Tell me how many lines in the data include "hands", and keep the reply to that number.

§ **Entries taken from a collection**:
>>>

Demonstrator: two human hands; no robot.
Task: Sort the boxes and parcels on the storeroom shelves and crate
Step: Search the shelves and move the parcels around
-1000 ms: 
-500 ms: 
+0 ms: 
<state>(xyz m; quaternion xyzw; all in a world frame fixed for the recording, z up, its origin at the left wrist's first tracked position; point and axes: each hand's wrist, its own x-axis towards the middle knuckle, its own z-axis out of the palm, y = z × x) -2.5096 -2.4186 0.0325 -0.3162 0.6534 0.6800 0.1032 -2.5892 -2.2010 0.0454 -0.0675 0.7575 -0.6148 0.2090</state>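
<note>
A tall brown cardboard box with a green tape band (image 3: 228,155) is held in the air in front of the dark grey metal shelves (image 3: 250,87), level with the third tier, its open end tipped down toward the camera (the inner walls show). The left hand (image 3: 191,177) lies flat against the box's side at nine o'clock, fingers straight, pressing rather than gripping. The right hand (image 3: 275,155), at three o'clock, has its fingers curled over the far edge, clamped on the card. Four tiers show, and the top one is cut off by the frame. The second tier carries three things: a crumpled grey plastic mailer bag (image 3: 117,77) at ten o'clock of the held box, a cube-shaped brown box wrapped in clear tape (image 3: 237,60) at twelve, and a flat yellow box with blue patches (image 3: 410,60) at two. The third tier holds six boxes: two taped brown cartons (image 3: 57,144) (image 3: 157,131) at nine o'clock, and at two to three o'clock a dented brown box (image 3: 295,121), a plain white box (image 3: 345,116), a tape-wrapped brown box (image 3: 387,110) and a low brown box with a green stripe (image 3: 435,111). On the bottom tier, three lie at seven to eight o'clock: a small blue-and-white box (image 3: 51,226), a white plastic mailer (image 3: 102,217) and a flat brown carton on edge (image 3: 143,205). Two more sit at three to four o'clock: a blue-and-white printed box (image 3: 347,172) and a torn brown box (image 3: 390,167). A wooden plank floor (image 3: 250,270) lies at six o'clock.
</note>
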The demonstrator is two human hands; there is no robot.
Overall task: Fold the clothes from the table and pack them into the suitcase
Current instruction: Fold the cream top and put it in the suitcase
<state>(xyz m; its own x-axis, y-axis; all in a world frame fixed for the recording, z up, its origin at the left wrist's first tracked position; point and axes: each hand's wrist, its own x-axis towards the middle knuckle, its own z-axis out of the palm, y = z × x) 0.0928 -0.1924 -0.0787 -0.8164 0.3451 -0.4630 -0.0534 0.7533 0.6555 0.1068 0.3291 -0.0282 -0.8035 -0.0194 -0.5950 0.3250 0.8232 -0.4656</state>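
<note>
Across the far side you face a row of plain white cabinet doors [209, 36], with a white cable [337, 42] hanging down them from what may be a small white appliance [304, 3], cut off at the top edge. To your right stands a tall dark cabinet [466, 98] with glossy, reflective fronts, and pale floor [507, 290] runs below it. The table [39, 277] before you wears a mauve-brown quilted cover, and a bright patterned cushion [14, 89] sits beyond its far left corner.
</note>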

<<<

§ **SOLUTION**: 2